Air Caraïbes, Air France et Corsair International doutent de la capacité de XL Airways de s'implanter durablement dans le paysage des compagnies desservant les Antilles françaises mais "cette aventure" va fragiliser un secteur déjà mal en point.
La semaine dernière, XL Airways France a annoncé qu'elle proposerait, à partir de décembre, des vols à bas coûts vers la Guadeloupe et la Martinique depuis l'aéroport parisien de Roissy, à raison de trois rotations hebdomadaires en Airbus A330, avec un prix d'appel à 399 euros TTC l'aller-retour.
"L'histoire nous a démontré que ce modèle ne fonctionne pas", assène Pascal de Izaguirre, PDG de Corsair. "Nous avons eu l'exemple de nombreuses compagnies qui avaient choisi de desservir les Antilles à des tarifs extrêmement bas. Elles ont très vite disparu. Ce modèle n'est absolument pas pérenne", estime-t-il.
Il y voit "une attitude suicidaire et désespérée pour remplir les avions" d'une compagnie qui "est toujours à vendre".
Son homologue d'Air Caraïbes, Marc Rochet, qui a une longue expérience des Antilles, renchérit: "il n'y a jamais eu sur les Antilles et La Réunion de régime stable à quatre opérateurs, cela a duré un an".
"On est probablement sur ce schéma mais c'est l'histoire qui le dira", dit-il rappelant qu'Air Bourbon avait déposé le bilan en 2003 l'année-même où elle avait tenté des vols vers La Réunion.
La directrice des lignes Caraïbes et Océan Indien d'Air France, Chantal de Grandcourt, se montre tout aussi sceptique.
"Annoncer qu'ils seront 30% moins cher que les autres, cela signifie que les autres coûts sont 60% moins cher. Je doute qu'ils puissent honorer cette promesse aux clients tout en étant rentables", résume-t-elle.
XL pas la moins chère, Air France pas la plus chère
Les dirigeants y voient donc un pur effet d'annonce qui ne concernera qu'une infirme partie des billets vendus.
De fait, un billet Paris Pointe-à-Pitre, réservé mardi soir, avec un aller le 14 décembre et un retour le 28 décembre, ressort à 704 euros pour Air Caraïbes, 720 euros pour Air France, 758 euros pour XL et 848 euros pour Corsair, selon une recherche de l'AFP.
Et, XL Airways ne va pas nécessairement dynamiser le trafic.
"Je ne suis pas sûre que XL trouve un élan de nouveaux clients fabuleux. Nous avons les mêmes clients. (...) cela va donc forcément avoir un impact sur toutes les compagnies", prédit ainsi Mme de Grandcourt.
La venue de XL Airways coïncide enfin avec une surcapacité tangible depuis plusieurs mois.
Air France, Air Caraïbes et Corsair ont même dû supprimer des rotations au printemps, pour éviter de faire voler des avions "à vide".

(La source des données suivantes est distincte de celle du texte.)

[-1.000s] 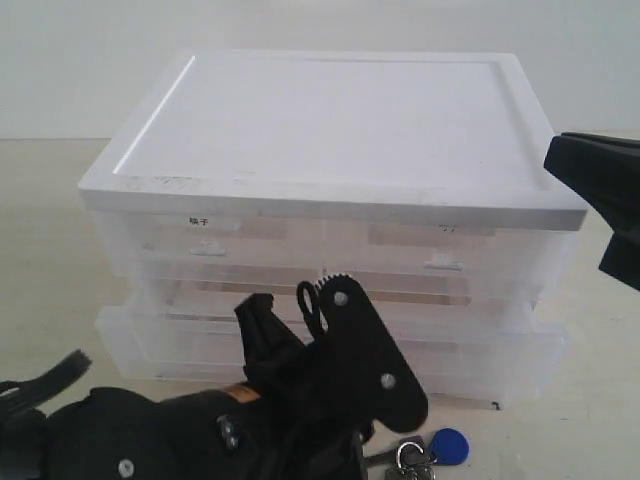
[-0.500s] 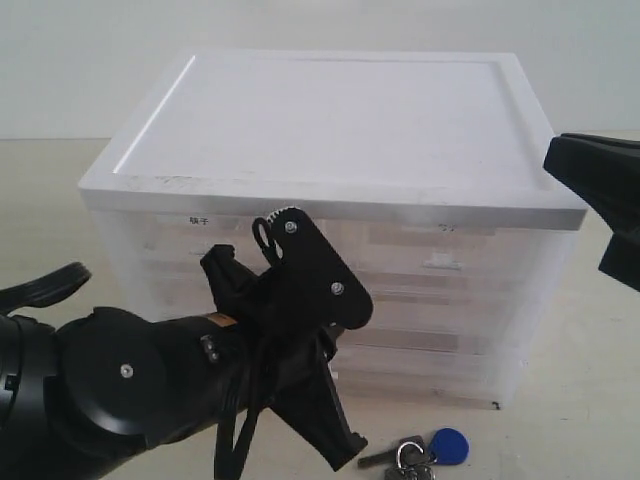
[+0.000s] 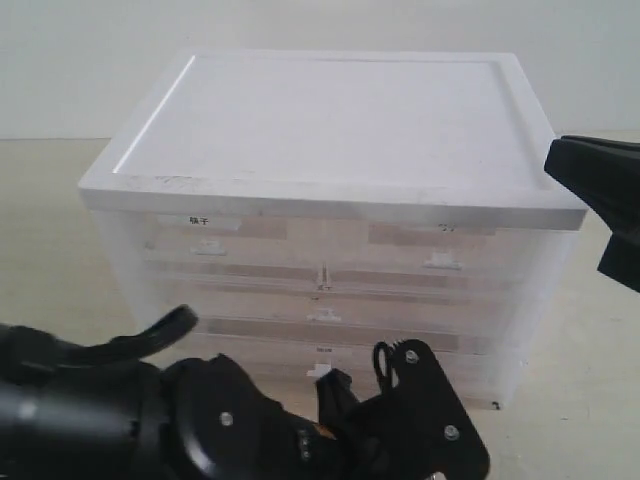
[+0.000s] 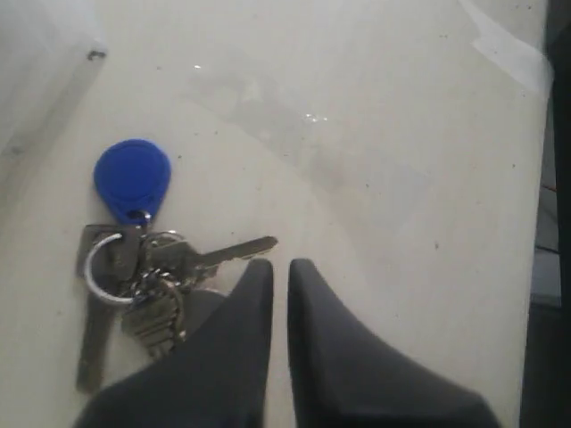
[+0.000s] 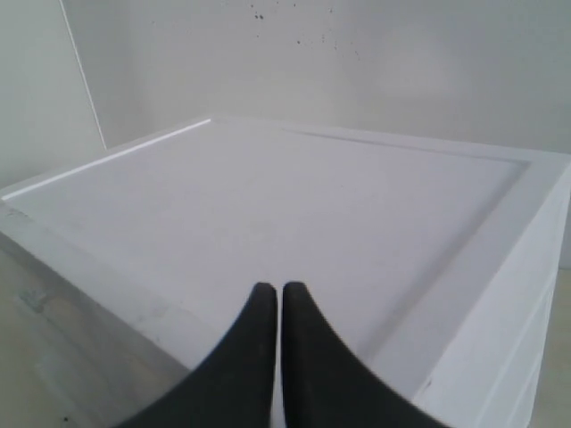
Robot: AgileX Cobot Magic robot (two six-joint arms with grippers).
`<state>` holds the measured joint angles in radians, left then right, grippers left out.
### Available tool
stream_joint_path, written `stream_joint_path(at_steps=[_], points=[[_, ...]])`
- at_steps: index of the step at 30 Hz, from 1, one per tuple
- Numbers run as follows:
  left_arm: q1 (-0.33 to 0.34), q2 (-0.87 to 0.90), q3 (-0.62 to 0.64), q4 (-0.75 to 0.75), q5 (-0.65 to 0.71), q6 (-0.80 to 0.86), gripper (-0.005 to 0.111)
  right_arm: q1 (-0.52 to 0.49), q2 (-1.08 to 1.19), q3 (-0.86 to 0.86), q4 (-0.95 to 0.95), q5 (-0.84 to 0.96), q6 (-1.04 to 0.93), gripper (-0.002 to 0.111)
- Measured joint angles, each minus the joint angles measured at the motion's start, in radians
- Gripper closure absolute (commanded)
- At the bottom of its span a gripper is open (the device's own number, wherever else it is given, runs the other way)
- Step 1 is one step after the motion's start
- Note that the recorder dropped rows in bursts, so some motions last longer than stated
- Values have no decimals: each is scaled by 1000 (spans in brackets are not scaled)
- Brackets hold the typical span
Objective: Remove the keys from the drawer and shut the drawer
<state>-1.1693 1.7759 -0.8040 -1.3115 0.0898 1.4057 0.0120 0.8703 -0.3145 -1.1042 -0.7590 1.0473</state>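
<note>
The keys (image 4: 143,267) lie on the table, a silver bunch on a ring with the round blue fob (image 4: 132,181) at one end. My left gripper (image 4: 279,265) hangs just beside them, shut and empty, one finger (image 4: 241,312) partly covering the bunch. In the exterior view the left arm (image 3: 230,430) hides the keys. The drawer (image 3: 480,365), lowest in the cabinet, sits flush with the front, its white tab handle (image 3: 319,371) showing. My right gripper (image 5: 275,287) is shut and empty above the cabinet's white top (image 5: 294,205), at the right edge (image 3: 552,160).
The translucent cabinet (image 3: 330,150) has two half-width drawers (image 3: 210,240) on top and another full-width drawer (image 3: 322,305) in the middle, all pushed in. Bare table (image 4: 401,134) stretches beyond the keys, with a strip of tape (image 4: 508,49).
The lowest drawer, pulled out a second ago, is now pushed in flush. My left arm rose against the cabinet front, then dropped low, now covering the keys in the exterior view.
</note>
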Motion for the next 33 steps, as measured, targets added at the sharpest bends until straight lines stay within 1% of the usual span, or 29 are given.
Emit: stream_joint_path(at_steps=[6, 10, 12, 18, 22, 27, 33], points=[[-1, 139, -126, -4, 22, 0, 102, 0, 0, 0, -2, 22, 0, 108], [1, 189, -165, -4, -44, 0, 102, 0, 0, 0, -6, 23, 0, 108], [18, 205, -169, -4, -51, 0, 102, 0, 0, 0, -6, 26, 0, 108], [76, 237, -171, -4, -8, -9, 102, 0, 0, 0, -6, 26, 1, 108], [101, 234, -164, -4, 17, -11, 102, 0, 0, 0, -6, 26, 1, 108], [132, 208, -113, 18, 20, -11, 102, 0, 0, 0, -8, 26, 3, 108], [204, 161, -51, 19, 22, -17, 102, 0, 0, 0, -8, 26, 3, 108]])
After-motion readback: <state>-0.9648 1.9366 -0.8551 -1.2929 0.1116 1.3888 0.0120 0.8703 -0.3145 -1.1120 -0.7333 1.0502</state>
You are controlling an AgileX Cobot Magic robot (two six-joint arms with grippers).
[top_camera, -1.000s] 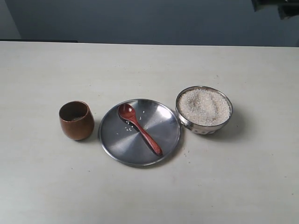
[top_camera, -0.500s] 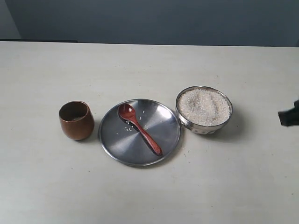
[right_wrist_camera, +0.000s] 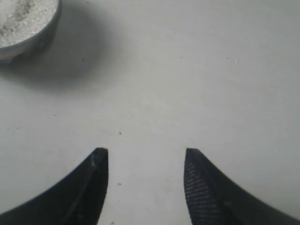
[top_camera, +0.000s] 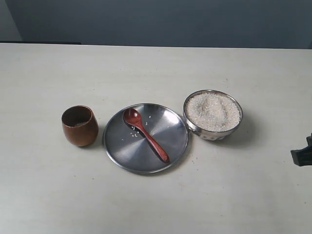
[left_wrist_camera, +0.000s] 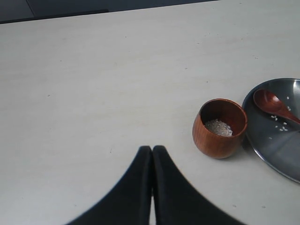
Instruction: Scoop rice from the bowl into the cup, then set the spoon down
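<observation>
Exterior view, change: a second ago a dark piece of the arm showed at the far upper corner. The right gripper (top_camera: 302,155) now peeks in lower down at the right edge, well apart from the plate (top_camera: 171,127) and beyond the bowl.
Exterior view, unchanged: the spoon (top_camera: 145,134), cup (top_camera: 79,126) and bowl (top_camera: 212,132) have not moved.
Exterior view, spoon: it lies on the plate with its round end toward the cup side and its handle slanting across the middle. A few loose grains (top_camera: 133,131) lie beside it.
Exterior view, cup and bowl: the cup is just beside the plate on one side and the bowl just beside it on the other. The rice (top_camera: 213,111) is heaped in the bowl.
Meaning for the task: judging by this, the scooping is done, the spoon is set down, and the arm is pulling clear.
Left wrist view, gripper: the left gripper (left_wrist_camera: 152,150) has its jaws pressed together and holds nothing. It hangs over bare table (left_wrist_camera: 93,84), apart from the plate with the cup between.
Left wrist view, cup: a small patch of rice shows at its bottom. It stands upright, just beside the plate rim.
Right wrist view, gripper: the jaws are spread wide and empty over bare table.
Right wrist view, bowl: only a corner of it, with rice, shows. The plate is out of sight.
</observation>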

A défaut de pouvoir baisser encore leurs tarifs, les trois compagnies mettent en avant le service.
"Corsair est présente sur les Antilles depuis 20 ans (...) Nous n'avons jamais arrêté de les desservir même pendant les coups durs", insiste M. de Izaguirre.
"Les Antillais ont le droit au confort et à autre chose qu'un produit au rabais. Notre conception du trafic aérien n'est pas d'offrir des billets à prix cassés avec des passagers voyageant les genoux dans le menton", conclut-il.
"XL Airways France revient sur les fondamentaux de l'impératif historique des liaisons Antilles avec la métropole: l'accessibilité au plus grand nombre", se défend son PDG, Laurent Magnin.
En contrepartie, une seule classe, économique, certaines prestations à bord comme les en-cas payants et la franchise pour les bagages moins généreuse que sur d'autres compagnies.